Charges totaling $31 million in 2011, $143 million in 2010 and $166 million in 2009 were recorded for integration costs,
legal expenses and other transaction costs related to the acquisition of Rohm and Haas; these charges were reflected in
Corporate. In 2009, the Company also recorded $60 million in acquisition-related retention costs. These costs were recorded in
“Cost of sales,” “Research and development expenses,” and “Selling, general and administrative expenses” in the consolidated
statements of income and reflected in Corporate. The integration of Rohm and Haas was completed in the first quarter of 2011.
Following the completion of a study to review Union Carbide's asbestos claim and resolution activity in December of
2010, Union Carbide decreased its asbestos-related liability for pending and future claims (excluding future defense and
processing costs) by $54 million in the fourth quarter of 2010. The reduction was shown as “Asbestos-related credit” in the
consolidated statements of income and was reflected in Corporate. See Asbestos-Related Matters of Union Carbide Corporation
in Other Matters in Management's Discussion and Analysis of Financial Condition and Results of Operations; and Note N to
the Consolidated Financial Statements for additional information.

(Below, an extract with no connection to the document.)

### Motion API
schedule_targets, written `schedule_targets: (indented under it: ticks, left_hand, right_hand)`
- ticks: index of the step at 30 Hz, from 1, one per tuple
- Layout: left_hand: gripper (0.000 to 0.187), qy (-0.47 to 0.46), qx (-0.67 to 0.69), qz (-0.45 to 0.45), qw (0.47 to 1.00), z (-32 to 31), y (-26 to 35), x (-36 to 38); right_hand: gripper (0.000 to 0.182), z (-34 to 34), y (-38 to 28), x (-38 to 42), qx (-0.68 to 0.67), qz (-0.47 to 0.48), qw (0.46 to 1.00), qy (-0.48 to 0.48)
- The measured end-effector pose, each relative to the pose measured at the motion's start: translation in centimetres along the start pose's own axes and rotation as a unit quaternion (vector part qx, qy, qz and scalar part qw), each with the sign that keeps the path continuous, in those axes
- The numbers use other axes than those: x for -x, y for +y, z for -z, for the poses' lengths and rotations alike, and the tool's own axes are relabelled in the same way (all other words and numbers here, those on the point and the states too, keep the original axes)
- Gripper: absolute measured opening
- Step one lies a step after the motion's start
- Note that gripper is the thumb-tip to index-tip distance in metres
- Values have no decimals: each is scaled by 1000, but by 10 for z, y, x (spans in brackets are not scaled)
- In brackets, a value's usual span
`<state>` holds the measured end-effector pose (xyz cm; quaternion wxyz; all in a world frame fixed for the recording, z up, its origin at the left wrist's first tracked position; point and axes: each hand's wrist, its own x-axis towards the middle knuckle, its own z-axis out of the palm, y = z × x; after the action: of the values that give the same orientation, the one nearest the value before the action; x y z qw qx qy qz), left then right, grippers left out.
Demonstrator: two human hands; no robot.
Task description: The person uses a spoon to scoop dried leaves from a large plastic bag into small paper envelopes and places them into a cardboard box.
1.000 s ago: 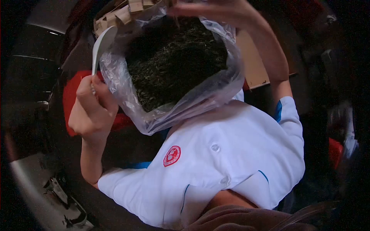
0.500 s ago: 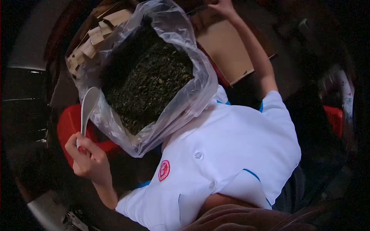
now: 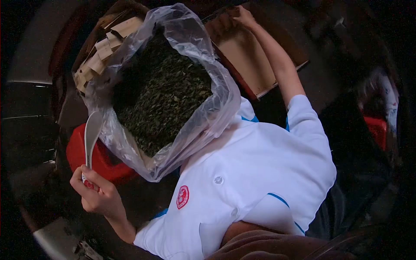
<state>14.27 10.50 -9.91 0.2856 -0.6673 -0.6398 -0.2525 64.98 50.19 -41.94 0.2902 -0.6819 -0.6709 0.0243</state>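
My left hand (image 3: 102, 195) is closed round the handle of a white spoon (image 3: 92, 130), the kind used for soup, with a red mark near its grip. The spoon points up beside the lower left edge of a clear plastic bag (image 3: 225, 97). Dark green dried leaves (image 3: 169, 95) fill this bag, whose mouth is spread wide. My right hand (image 3: 246, 18) reaches to the far end of a shallow cardboard box (image 3: 249, 56). Its fingers look apart, with nothing visible in them, though the far end is dim.
Several pale paper packets (image 3: 104, 50) stand in a row along the bag's upper left side. A red plastic stool (image 3: 97, 156) is under the bag's left edge. Another red object (image 3: 376, 130) shows at the far right. The surroundings are very dark.
My right hand now appears lower in the view, over the box's far end. My left hand has shifted slightly down and left with the spoon. The whole view has also moved a little.
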Motion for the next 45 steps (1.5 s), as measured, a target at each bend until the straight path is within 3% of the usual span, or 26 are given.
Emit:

Dow’s share of the earnings of nonconsolidated affiliates in 2011 was $1,223 million, compared with $1,112 million in
2010 and $630 million in 2009. In 2011, equity earnings increased to a new Company record as improved earnings at
MEGlobal, The Kuwait Olefins Company K.S.C. and Univation Technologies, LLC more than offset declines at SCG-Dow
Group, Dow Corning Corporation ("Dow Corning"), Map Ta Phut Olefins Company Limited and EQUATE Petrochemical
Company K.S.C. ("EQUATE"). Equity earnings for 2011 also included a $86 million gain related to cash collected on a
previously impaired note receivable related to Equipolymers (reflected in Performance Plastics). In 2010, increased earnings at
Dow Corning, EQUATE, MEGlobal, The Kuwait Olefins Company K.S.C. and The Kuwait Styrene Company K.S.C. more
than offset a decline in earnings resulting from the September 2009 divestitures of the Company's ownership interests in TRN
and the OPTIMAL Group of Companies (“OPTIMAL”), and the June 2010 divestiture of the Company's ownership interest in
Americas Styrenics LLC. Equity earnings for 2009 were negatively impacted by a $65 million impairment charge related to
Equipolymers and the Company's $29 million share of a restructuring charge related to Dow Corning. In 2009, equity earnings
declined, reflecting the overall decrease in global demand and poor economic conditions, with EQUATE, Dow Corning and
OPTIMAL reporting the largest declines. Improved results were reported by The Kuwait Olefins Company K.S.C. in 2009
following the successful startup of additional production capacity for ethylene oxide/ethylene glycol and increased production
of ethylene in support of additional polyethylene capacity. See Note H to the Consolidated Financial Statements for additional
information on nonconsolidated affiliates. See Note E to the Consolidated Financial Statements for additional information
concerning the Company's divestitures.